I do not doubt in my mind that Mike Schreiner wishes for more Green MPPs to be elected alongside himself in the next election in 2022.  If he could wave a magic wand to make it happen, he would choose to do so.  And yet, he is sure to undermine that very goal with his perceived short-term need to retain control of the GPO at my expense and at the expense of others who disagree with him.  He may make his constituents proud as an MPP, but so long as other like-minded MPPs are not elected alongside him, he will keep losing battles just as he currently does under Premier Doug Ford’s government.

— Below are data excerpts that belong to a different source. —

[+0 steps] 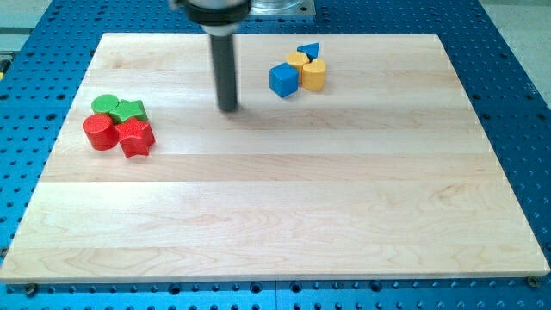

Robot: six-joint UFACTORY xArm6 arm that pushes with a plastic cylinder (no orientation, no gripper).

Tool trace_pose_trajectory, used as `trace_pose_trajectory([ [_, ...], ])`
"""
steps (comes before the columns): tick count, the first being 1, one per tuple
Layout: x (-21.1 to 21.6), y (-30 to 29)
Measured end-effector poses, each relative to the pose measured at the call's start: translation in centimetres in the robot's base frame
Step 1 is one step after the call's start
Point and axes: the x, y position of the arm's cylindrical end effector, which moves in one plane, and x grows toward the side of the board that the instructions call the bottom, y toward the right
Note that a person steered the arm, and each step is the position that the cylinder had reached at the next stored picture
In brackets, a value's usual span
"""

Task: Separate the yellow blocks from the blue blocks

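A blue cube (pixel 282 79), a blue triangular block (pixel 309 51), a yellow cylinder (pixel 313 75) and a second yellow block (pixel 297 60) sit bunched together near the view's top, right of centre. The yellow cylinder touches the blue cube's right side. The second yellow block lies between the cube and the blue triangle. My tip (pixel 228 108) rests on the board to the left of this group, about a cube's width below and well apart from the blue cube, touching no block.
At the view's left a second cluster holds a green cylinder (pixel 105 105), a green star (pixel 131 110), a red cylinder (pixel 100 132) and a red star (pixel 135 137). The wooden board (pixel 284 215) lies on a blue perforated table.
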Motion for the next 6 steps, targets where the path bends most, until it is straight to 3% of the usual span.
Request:
trace_pose_trajectory([
  [3,-7.0,7.7],
  [4,-7.2,11.9],
  [5,-2.3,18.7],
  [6,-0.8,21.6],
])
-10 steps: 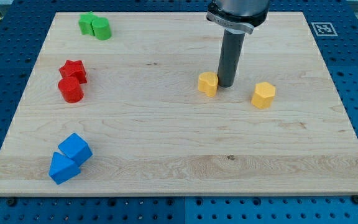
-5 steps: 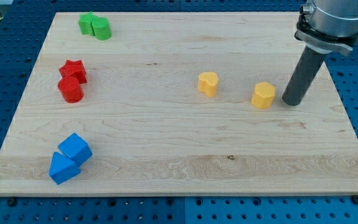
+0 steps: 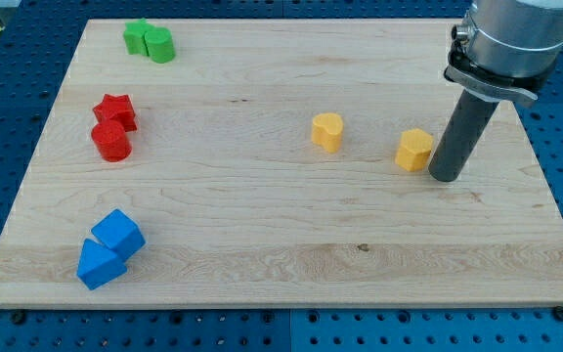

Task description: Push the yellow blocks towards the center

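Two yellow blocks lie on the wooden board. A yellow heart-shaped block (image 3: 327, 131) sits just right of the board's middle. A yellow hexagonal block (image 3: 414, 150) lies further to the view's right. My tip (image 3: 443, 177) rests on the board just right of and slightly below the hexagonal block, close to it or touching its right side.
Two green blocks (image 3: 150, 42) sit at the view's top left. A red star block (image 3: 115, 110) and a red cylinder (image 3: 111, 142) sit at the left. Two blue blocks (image 3: 110, 247) lie at the bottom left. The board's right edge (image 3: 545, 176) is near my tip.
My tip left the heart block's right side, swept right past the hexagonal block, then came back left and down against its right side. The blocks have not visibly moved.
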Tool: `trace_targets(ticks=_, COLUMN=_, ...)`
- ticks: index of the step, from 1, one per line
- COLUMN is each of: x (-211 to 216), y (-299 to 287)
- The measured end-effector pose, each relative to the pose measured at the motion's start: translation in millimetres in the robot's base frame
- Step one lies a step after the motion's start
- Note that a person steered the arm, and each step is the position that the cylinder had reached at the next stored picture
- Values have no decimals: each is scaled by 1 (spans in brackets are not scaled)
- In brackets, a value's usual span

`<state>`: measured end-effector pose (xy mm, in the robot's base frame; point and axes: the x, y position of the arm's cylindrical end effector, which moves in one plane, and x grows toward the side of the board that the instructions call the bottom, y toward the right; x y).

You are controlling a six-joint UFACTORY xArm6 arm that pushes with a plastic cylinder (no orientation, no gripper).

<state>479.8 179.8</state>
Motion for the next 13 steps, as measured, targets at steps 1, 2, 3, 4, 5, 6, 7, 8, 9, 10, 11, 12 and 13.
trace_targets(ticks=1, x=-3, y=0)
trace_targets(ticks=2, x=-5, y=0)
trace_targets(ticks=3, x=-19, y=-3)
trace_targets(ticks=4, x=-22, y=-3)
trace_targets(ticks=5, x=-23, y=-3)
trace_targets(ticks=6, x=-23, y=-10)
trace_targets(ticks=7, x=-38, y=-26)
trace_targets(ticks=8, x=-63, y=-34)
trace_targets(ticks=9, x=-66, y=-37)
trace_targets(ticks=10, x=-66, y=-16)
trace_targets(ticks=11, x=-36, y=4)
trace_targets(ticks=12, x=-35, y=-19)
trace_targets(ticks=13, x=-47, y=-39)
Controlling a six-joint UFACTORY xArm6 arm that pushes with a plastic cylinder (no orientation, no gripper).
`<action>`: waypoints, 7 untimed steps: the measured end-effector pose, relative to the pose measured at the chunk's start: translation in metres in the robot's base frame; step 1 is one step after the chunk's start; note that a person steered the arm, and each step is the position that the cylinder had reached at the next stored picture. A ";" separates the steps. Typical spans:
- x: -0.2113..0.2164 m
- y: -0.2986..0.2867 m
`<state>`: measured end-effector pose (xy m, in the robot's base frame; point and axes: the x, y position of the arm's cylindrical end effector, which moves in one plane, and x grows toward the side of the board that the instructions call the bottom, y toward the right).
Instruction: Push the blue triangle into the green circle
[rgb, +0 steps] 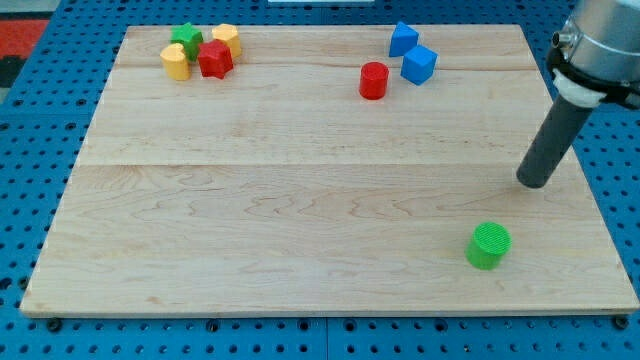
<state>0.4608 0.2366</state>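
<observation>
The blue triangle (403, 39) lies near the view's top, right of centre, touching a blue cube (419, 64) just below and to its right. The green circle (488, 245), a short cylinder, stands at the lower right of the board. My tip (533, 183) rests on the board at the view's right, above and to the right of the green circle and well below the blue triangle. It touches no block.
A red cylinder (373, 80) stands left of the blue cube. At the top left sits a cluster: a green star (186, 40), a red star (215, 59), and two yellow blocks (175, 61) (227, 38). The wooden board (300, 200) lies on a blue pegboard.
</observation>
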 end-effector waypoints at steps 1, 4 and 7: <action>-0.040 0.001; -0.137 -0.076; -0.269 -0.055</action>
<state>0.1920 0.1812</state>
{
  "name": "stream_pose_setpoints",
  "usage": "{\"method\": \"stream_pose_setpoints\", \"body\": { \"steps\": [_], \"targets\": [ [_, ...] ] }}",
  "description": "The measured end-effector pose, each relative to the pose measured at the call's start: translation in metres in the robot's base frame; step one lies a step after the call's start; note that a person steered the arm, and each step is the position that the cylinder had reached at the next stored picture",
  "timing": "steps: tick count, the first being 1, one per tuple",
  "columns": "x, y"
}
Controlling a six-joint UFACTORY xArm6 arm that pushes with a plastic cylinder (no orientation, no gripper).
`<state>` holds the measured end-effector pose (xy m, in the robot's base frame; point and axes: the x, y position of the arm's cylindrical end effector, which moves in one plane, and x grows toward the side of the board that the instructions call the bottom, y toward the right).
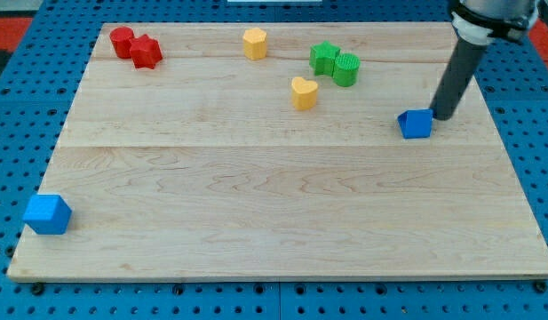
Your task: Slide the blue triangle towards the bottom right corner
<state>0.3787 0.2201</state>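
The blue triangle [416, 124] lies on the wooden board [274, 196] at the view's right, above the middle. My tip [441, 116] rests on the board just to the right of the blue triangle and a little above it, touching or almost touching its upper right edge. The dark rod rises from there to the view's top right corner.
A blue cube [48, 214] sits at the board's lower left edge. A red cylinder [123, 41] and a red star [146, 52] are at the top left. A yellow block [254, 43], a yellow heart [304, 92], a green star [324, 58] and a green cylinder [346, 68] lie along the top middle.
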Motion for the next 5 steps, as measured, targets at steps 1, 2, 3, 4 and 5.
{"method": "stream_pose_setpoints", "body": {
  "steps": [1, 2, 3, 4, 5],
  "targets": [
    [-0.024, -0.012],
    [-0.004, -0.053],
    [0.051, -0.018],
    [0.078, -0.022],
    [0.037, -0.021]
  ]
}}
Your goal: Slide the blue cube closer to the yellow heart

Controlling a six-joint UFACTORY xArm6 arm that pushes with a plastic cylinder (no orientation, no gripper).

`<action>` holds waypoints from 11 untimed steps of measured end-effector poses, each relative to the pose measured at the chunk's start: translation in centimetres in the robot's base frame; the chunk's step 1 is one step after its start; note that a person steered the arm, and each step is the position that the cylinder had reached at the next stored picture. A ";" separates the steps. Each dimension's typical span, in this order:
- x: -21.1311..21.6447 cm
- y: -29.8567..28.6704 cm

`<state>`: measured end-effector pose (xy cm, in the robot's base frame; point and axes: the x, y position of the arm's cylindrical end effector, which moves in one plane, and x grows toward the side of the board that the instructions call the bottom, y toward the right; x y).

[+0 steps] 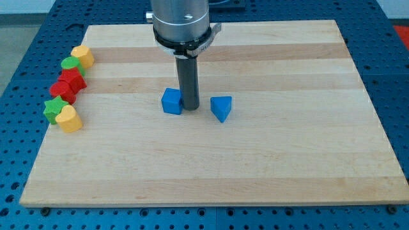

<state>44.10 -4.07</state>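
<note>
The blue cube (171,101) sits near the middle of the wooden board. My tip (189,107) stands right against the cube's right side, between it and a blue triangular block (221,108). The yellow heart (69,119) lies at the view's left edge of the board, at the bottom of a column of blocks, well to the left of the cube.
The left-edge column holds a green star (55,108), a red block (64,91), a second red block (74,79), a green block (70,64) and a yellow block (83,55). The board (255,166) lies on a blue perforated table.
</note>
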 end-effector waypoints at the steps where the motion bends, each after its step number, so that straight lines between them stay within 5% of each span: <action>1: -2.3 1.1; 2: -2.7 -1.1; 4: 3.1 -10.7; 7: 4.0 -6.1; 11: 7.9 -20.1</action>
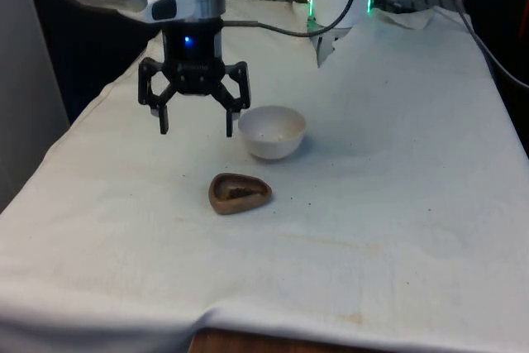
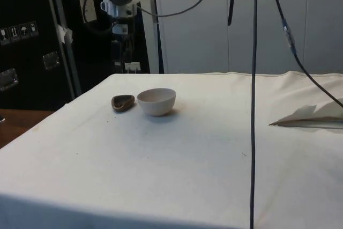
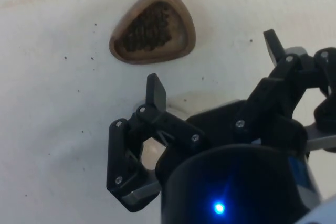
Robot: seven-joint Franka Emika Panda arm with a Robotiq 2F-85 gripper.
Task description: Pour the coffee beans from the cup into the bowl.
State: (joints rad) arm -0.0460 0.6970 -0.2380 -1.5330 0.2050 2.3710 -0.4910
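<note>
- The worktop (image 1: 397, 204), under its white cloth, carries two vessels and a scatter of dark specks; one fold of cloth or paper (image 2: 311, 116) lies near the edge far from the vessels in the side view.
- One gripper (image 1: 197, 126) hangs in the air above the worktop, its two fingers spread apart and holding nothing; it sits over the cloth just beside the bowl, towards the front view's left.
- One white bowl (image 1: 272, 131) stands upright near the middle of the worktop and looks empty but for a few specks.
- One brown cup (image 1: 239, 193), shallow and rounded-triangular, rests flat on the cloth just beside the bowl, on the side nearer the worktop's front edge; the coffee beans (image 3: 149, 24) lie inside as a dark heap.
- Step in hand, as I judge it: the approach, with the cup not yet grasped and nothing poured.
- The next move calls for lowering the gripper over the cup's rim, pinching its wall without tipping it, then lifting and tilting it above the bowl.
</note>
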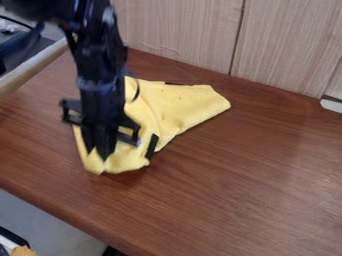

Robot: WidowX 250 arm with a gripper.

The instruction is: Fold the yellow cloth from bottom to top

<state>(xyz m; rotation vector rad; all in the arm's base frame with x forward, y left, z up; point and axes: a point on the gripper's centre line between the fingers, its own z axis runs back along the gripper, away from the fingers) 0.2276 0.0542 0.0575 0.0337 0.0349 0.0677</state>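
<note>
Cloth (190, 105), yellow: lies rumpled on the brown tabletop (240, 190), spreads from the near side back toward the wooden panelling (180, 30). Gripper (95, 154), black: hangs down at the cloth's near end, likely for starting a bottom-to-top fold; whether open or closed on the cloth, cannot tell. Black strip (153, 145): lies at the cloth's border, purpose unclear. Far part: lies loose, presumably serves as bed for the folded-over portion.

1 black robot arm (97, 55), nearly upright above its gripper (99, 156), upper joints (47, 10) leaning to the gripper's upper left, wrist (98, 90) just above it, gripper pointing down
</note>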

The point here is that to achieve true political success, one must be in keeping with the practice of both integrity and Participatory Democracy.  One may potentially earn a salary or achieve short-term fame in the example set by Green Party leadership, but the only legacy that one can be proud of will be accomplished after long-term perseverance in being courteous and respectful towards opposing views.

It will not be accomplished through spiting or alienating critics so that one may feel in more immediate control in the present.  Sadly, the Green Party of Ontario under current leadership is not on track towards true long-term political success, because it does not live up to its own core promises even when in its long-term interest to do so.

Stefan Klietsch was a dedicated Green Party of Ontario member from 2012 to 2018. He graduated with an Honours Bachelor of Political Science from the University of Ottawa, and currently studies Computer Programming at Algonquin College.
The photo shows a cartoon of political corruption by Thomas Nash, published ca. 1870s.